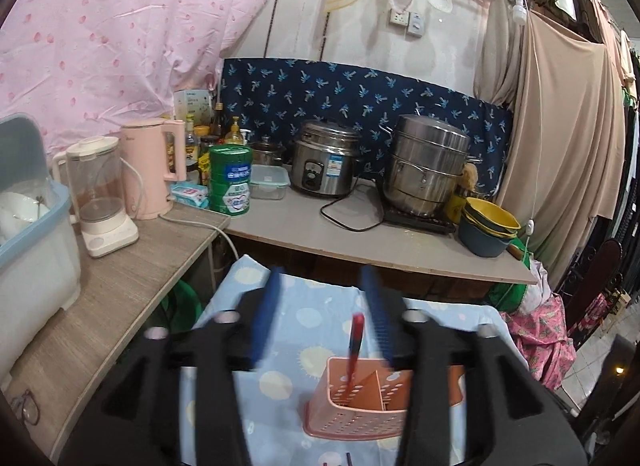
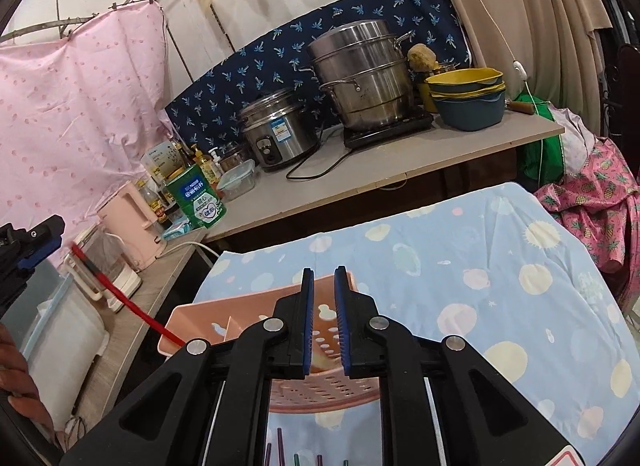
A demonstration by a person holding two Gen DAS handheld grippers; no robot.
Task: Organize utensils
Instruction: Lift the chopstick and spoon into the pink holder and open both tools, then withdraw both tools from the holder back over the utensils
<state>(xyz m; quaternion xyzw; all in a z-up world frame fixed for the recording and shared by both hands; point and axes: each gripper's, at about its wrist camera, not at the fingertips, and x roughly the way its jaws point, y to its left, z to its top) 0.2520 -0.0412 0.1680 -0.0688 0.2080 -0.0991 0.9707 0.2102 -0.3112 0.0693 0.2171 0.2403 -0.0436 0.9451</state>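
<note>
One pink perforated utensil holder (image 1: 356,402) stands on the tabletop (image 1: 296,306), which is covered by a light blue cloth printed with pale circles and suns. A diagonal divider splits the holder into two compartments. One red-handled utensil (image 1: 355,350) stands in the left compartment, leaning with its top toward the counter side; its handle is red with a dark band near the upper end, and its working end is hidden inside the holder.

The left gripper (image 1: 320,286) hangs above the holder with its two blue-padded fingers spread wide and nothing between them; the red handle shows between the fingers but touches neither.

The right gripper (image 2: 323,278) sits over the near wall of the holder (image 2: 224,318), its blue pads (image 2: 308,306) drawn close together with a narrow gap that holds nothing.

At the bottom edge of the right wrist view, about five thin coloured sticks (image 2: 280,446) lie on the cloth near the holder; what they are cannot be told.
</note>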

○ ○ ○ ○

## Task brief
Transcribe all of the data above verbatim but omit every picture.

## Task response
A demonstration by a person holding two Gen DAS handheld grippers; no robot.
Task: Organize utensils
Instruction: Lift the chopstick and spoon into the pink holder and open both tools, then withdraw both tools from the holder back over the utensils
<state>(xyz m; quaternion xyzw; all in a z-up world frame fixed for the recording and shared by both hands; point and axes: each gripper's, at about its wrist camera, not at the fingertips, and x roughly the way its jaws point, y to its left, z to its top) 0.2520 -0.0412 0.1680 -0.0688 0.2080 -0.0991 0.9707 0.2102 -0.3112 0.0693 0.2171 0.2403 -0.0436 0.9451</state>
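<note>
One pink perforated utensil holder (image 1: 356,402) stands on the tabletop (image 1: 296,306), which is covered by a light blue cloth printed with pale circles and suns. A diagonal divider splits the holder into two compartments. One red-handled utensil (image 1: 355,350) stands in the left compartment, leaning with its top toward the counter side; its handle is red with a dark band near the upper end, and its working end is hidden inside the holder.

The left gripper (image 1: 320,286) hangs above the holder with its two blue-padded fingers spread wide and nothing between them; the red handle shows between the fingers but touches neither.

The right gripper (image 2: 323,278) sits over the near wall of the holder (image 2: 224,318), its blue pads (image 2: 308,306) drawn close together with a narrow gap that holds nothing.

At the bottom edge of the right wrist view, about five thin coloured sticks (image 2: 280,446) lie on the cloth near the holder; what they are cannot be told.
</note>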

Nothing remains to add to the answer.